Le point critique est le balancier avec son spiral. Quand la température monte, le métal s'amollit légèrement et le spiral perd de sa rigidité : le balancier oscille plus lentement, la montre retarde. La première réponse historique fut le balancier bimétallique, déjà connu au dix-huitième siècle : la virole est composée de deux métaux laminés ensemble — généralement laiton et acier — avec des coefficients de dilatation différents. La virole est coupée en deux points. Avec la chaleur, les deux moitiés se courbent vers le centre, déplaçant la masse vers l'axe et accélérant le balancier juste assez pour compenser la relaxation du spiral. Le Calibre 135 Observatoire portait un balancier bimétallique fendu avec des vis d'inertie réglables : raffinement maximal, mais aussi sensibilité maximale à toute variation du réglage. Harrison avait déjà appliqué le même principe au pendule de son H1, exploitant des matériaux à dilatation différentielle pour maintenir constante la longueur effective du pendule même en mer.

Le vingtième siècle a déplacé le problème de la géométrie du balancier vers les matériaux du spiral. Le Nivachron et, plus tard, le silicium ont presque éliminé la dérive thermique du ressort. La Spiromax de Patek Philippe, développée avec le CSEM et introduite en 2006, utilise des couches de dioxyde de silicium à la surface du spiral en silicium pour obtenir un coefficient d'élasticité thermique proche de zéro. Le balancier Glucydur — alliage béryllium-cuivre — fonctionne dans la même direction : densité élevée, dilatation faible, et dans la version free-sprung il élimine aussi les incertitudes introduites par la râquette.

Dans les mouvements à quartz, le problème se transforme : le cristal de quartz change de fréquence de résonance avec la température de manière prévisible et mesurable. Un quartz thermocompensé — comme l'ETA G10.212 AD — lit continuellement la température et corrige électroniquement la fréquence, atteignant des précisions de l'ordre de ±10 secondes par an qu'aucun balancier mécanique ne peut approcher en usage quotidien.
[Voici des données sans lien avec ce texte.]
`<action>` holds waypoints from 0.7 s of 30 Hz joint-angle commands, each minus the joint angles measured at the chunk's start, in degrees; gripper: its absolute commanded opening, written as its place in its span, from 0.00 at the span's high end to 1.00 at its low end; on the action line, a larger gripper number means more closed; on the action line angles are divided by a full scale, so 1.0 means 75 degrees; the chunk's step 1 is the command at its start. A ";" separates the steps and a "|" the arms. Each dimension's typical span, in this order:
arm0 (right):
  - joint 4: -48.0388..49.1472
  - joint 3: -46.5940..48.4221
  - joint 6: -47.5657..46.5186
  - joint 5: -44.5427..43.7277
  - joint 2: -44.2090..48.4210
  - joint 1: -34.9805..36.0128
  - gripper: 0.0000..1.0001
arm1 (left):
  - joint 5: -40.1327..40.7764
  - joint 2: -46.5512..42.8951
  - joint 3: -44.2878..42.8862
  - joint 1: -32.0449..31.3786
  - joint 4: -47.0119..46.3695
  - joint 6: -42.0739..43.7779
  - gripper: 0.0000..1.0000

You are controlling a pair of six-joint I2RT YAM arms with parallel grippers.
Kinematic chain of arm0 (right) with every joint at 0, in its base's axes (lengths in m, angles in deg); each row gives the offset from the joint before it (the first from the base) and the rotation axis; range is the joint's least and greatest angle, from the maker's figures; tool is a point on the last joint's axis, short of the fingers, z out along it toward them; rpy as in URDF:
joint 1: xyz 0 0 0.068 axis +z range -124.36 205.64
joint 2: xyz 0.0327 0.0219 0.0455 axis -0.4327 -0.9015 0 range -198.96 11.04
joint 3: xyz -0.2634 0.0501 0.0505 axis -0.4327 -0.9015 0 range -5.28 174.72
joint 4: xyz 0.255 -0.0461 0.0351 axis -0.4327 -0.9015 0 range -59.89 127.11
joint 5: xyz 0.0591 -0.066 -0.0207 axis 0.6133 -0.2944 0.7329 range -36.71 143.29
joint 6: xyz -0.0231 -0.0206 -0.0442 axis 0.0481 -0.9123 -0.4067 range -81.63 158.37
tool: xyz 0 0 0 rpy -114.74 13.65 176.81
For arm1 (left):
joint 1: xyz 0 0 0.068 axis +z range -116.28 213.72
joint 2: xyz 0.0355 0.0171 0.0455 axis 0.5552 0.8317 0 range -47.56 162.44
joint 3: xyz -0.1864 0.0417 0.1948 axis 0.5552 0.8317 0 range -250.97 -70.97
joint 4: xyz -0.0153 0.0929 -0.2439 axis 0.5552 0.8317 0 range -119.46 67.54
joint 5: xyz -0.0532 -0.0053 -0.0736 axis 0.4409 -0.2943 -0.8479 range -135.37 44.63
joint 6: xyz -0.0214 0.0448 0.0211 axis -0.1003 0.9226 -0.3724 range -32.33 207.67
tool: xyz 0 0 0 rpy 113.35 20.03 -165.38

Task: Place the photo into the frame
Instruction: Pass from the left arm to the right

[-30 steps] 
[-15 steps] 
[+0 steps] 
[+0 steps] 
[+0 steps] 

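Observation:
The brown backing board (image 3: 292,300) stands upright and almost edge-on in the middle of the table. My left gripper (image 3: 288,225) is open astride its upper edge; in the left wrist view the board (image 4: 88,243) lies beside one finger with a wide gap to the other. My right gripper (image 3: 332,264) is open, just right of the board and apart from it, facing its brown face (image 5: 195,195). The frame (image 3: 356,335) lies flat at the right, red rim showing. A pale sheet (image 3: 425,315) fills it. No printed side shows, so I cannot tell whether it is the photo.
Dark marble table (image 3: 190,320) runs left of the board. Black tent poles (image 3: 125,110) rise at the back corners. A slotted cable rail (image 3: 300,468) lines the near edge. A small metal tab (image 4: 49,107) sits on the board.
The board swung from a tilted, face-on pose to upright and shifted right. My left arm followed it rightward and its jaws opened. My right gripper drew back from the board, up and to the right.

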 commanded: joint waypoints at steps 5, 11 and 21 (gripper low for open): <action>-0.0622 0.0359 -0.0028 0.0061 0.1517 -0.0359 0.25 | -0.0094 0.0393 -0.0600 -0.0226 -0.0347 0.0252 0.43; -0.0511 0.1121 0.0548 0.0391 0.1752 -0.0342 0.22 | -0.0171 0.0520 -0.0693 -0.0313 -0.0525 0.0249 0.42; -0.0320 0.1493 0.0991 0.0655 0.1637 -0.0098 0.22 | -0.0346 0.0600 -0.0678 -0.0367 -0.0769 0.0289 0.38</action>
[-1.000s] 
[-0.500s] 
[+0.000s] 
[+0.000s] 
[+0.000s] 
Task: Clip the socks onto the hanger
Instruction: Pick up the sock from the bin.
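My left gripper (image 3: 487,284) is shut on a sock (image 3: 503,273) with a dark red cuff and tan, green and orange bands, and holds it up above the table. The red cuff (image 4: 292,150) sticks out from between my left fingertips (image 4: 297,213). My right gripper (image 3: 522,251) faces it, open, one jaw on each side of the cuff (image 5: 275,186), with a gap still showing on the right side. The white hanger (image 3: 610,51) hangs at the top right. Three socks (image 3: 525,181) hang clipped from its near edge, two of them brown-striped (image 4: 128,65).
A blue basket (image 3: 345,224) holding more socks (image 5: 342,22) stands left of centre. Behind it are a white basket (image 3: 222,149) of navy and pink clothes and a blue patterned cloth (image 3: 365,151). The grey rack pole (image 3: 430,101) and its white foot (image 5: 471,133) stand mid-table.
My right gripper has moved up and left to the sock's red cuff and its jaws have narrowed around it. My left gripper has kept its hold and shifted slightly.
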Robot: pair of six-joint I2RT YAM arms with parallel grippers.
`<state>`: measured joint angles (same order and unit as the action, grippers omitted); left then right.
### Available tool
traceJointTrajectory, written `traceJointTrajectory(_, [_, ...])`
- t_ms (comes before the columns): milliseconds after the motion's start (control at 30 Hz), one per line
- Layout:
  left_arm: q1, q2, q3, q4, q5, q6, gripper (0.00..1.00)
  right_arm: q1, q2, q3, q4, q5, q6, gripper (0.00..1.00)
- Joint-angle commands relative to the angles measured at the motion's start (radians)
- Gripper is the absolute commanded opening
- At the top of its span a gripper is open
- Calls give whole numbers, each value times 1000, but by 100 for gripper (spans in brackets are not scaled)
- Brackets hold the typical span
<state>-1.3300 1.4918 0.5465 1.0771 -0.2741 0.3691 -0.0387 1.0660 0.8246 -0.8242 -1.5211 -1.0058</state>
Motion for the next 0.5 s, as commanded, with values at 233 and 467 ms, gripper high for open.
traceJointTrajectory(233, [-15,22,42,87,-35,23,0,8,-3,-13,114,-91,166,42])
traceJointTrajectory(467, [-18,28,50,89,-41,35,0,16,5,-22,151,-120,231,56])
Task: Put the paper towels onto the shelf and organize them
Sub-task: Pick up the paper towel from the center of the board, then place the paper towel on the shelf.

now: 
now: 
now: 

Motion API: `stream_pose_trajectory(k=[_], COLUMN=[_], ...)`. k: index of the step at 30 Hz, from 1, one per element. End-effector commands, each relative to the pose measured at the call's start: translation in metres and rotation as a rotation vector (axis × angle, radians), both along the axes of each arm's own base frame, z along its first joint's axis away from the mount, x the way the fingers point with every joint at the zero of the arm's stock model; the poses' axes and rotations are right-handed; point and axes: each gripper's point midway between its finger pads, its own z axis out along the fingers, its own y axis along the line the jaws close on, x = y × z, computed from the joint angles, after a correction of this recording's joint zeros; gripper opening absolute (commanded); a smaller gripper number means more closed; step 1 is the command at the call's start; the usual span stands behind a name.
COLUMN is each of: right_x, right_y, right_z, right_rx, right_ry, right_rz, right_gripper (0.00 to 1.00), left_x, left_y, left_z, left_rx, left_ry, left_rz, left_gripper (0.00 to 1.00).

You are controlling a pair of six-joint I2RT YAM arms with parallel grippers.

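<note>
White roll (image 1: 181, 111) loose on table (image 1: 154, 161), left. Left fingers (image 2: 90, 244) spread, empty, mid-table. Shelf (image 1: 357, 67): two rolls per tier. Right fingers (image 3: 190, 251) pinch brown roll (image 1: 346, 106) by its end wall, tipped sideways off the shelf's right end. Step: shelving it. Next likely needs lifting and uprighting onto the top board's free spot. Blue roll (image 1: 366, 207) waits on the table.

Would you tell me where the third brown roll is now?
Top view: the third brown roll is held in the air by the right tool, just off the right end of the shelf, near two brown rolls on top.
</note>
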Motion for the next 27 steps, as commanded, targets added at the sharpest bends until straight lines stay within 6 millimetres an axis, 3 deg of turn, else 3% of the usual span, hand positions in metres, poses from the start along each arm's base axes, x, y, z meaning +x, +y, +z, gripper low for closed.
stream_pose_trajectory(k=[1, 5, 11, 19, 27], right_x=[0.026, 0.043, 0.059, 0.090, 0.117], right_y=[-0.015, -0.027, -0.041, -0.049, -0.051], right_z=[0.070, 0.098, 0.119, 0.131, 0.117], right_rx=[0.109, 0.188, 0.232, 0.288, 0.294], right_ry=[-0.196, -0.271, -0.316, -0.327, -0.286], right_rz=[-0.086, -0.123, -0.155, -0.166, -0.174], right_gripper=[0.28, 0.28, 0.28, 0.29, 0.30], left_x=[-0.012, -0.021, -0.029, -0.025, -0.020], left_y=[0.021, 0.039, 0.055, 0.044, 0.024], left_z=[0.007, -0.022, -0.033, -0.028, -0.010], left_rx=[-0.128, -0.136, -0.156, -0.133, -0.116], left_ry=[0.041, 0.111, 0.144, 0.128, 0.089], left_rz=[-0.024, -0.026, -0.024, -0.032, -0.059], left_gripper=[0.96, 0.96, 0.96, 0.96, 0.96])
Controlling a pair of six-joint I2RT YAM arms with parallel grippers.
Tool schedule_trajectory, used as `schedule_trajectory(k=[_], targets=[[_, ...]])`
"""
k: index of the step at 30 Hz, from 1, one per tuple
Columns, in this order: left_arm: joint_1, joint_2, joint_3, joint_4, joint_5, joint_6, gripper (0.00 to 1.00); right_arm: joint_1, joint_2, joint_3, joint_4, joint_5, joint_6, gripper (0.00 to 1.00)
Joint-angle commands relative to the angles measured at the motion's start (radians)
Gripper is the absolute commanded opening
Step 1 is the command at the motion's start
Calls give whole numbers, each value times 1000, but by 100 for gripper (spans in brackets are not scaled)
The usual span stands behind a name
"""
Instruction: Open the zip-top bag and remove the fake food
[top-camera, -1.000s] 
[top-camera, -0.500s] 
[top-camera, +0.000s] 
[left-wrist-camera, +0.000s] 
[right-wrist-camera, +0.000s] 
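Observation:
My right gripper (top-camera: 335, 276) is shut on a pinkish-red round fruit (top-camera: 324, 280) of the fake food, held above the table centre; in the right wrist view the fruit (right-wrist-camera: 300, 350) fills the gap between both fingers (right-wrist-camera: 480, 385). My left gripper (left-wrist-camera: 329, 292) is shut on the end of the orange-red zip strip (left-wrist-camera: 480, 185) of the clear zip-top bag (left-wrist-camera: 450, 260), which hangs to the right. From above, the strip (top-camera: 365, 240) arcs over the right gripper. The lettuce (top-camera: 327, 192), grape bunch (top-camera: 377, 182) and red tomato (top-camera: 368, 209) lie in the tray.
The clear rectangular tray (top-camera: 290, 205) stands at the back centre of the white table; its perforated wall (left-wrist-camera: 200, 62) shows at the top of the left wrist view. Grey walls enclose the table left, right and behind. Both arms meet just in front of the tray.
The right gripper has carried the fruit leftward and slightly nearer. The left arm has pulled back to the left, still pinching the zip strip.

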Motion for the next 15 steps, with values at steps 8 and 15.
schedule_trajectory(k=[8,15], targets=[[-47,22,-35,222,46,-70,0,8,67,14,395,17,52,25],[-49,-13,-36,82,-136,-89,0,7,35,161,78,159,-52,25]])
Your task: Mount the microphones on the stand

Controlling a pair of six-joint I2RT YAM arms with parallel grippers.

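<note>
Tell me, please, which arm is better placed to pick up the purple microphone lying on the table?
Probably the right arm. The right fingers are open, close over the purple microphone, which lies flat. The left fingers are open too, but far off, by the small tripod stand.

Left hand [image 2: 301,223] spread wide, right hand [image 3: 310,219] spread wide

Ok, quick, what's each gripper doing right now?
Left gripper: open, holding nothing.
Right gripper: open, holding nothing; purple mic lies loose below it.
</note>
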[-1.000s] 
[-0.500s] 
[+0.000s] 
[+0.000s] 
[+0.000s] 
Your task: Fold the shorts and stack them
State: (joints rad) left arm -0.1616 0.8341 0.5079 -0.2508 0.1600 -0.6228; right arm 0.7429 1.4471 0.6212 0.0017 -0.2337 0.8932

Dans les systèmes à fluide comme la Ressence Type 3 et les montres HYT, le problème est physiquement différent : l'huile ou le liquide s'étend avec la chaleur et crée des pressions internes qui déforment la lecture ou risquent de détacher le cristal. La solution est des soufflets compensateurs — sept dans le Type 3 — qui absorbent la variation de volume sans transférer de pression au cristal. Dans les ressorts HYT, le soufflet compensateur est intégré dans le système hydraulique lui-même. Du pendule invar aux spirals en silicium, chaque époque a trouvé son propre langage pour répondre à la même physique.